Problem to work on → An exact copy of all the data below is needed.

Provided data →

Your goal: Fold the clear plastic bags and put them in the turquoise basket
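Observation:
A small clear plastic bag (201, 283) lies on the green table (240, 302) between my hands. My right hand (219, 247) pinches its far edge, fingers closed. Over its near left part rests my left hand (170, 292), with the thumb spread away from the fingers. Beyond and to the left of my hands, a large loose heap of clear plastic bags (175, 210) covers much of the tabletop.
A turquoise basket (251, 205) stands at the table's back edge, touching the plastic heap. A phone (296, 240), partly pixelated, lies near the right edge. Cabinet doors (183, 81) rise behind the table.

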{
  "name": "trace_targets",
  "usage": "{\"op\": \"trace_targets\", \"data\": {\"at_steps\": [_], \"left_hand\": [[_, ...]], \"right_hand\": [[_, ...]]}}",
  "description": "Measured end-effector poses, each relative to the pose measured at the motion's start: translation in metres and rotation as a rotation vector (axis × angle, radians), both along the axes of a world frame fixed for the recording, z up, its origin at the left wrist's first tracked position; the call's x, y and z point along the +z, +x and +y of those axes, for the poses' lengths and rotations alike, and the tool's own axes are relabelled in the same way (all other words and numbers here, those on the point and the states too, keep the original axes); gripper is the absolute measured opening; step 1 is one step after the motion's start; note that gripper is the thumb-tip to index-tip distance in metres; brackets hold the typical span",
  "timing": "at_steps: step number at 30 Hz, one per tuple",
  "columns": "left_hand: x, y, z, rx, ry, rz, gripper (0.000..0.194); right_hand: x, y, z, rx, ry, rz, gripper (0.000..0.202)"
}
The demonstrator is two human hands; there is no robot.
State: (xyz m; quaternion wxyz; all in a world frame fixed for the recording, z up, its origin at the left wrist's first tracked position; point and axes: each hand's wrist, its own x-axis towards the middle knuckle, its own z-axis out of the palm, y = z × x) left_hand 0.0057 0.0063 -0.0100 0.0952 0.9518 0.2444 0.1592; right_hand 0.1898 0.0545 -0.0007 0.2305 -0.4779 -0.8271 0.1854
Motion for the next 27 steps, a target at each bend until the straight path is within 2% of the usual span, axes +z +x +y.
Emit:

Task output →
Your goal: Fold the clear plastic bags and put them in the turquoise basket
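Observation:
A small clear plastic bag (201, 283) lies on the green table (240, 302) between my hands. My right hand (219, 247) pinches its far edge, fingers closed. Over its near left part rests my left hand (170, 292), with the thumb spread away from the fingers. Beyond and to the left of my hands, a large loose heap of clear plastic bags (175, 210) covers much of the tabletop.
A turquoise basket (251, 205) stands at the table's back edge, touching the plastic heap. A phone (296, 240), partly pixelated, lies near the right edge. Cabinet doors (183, 81) rise behind the table.
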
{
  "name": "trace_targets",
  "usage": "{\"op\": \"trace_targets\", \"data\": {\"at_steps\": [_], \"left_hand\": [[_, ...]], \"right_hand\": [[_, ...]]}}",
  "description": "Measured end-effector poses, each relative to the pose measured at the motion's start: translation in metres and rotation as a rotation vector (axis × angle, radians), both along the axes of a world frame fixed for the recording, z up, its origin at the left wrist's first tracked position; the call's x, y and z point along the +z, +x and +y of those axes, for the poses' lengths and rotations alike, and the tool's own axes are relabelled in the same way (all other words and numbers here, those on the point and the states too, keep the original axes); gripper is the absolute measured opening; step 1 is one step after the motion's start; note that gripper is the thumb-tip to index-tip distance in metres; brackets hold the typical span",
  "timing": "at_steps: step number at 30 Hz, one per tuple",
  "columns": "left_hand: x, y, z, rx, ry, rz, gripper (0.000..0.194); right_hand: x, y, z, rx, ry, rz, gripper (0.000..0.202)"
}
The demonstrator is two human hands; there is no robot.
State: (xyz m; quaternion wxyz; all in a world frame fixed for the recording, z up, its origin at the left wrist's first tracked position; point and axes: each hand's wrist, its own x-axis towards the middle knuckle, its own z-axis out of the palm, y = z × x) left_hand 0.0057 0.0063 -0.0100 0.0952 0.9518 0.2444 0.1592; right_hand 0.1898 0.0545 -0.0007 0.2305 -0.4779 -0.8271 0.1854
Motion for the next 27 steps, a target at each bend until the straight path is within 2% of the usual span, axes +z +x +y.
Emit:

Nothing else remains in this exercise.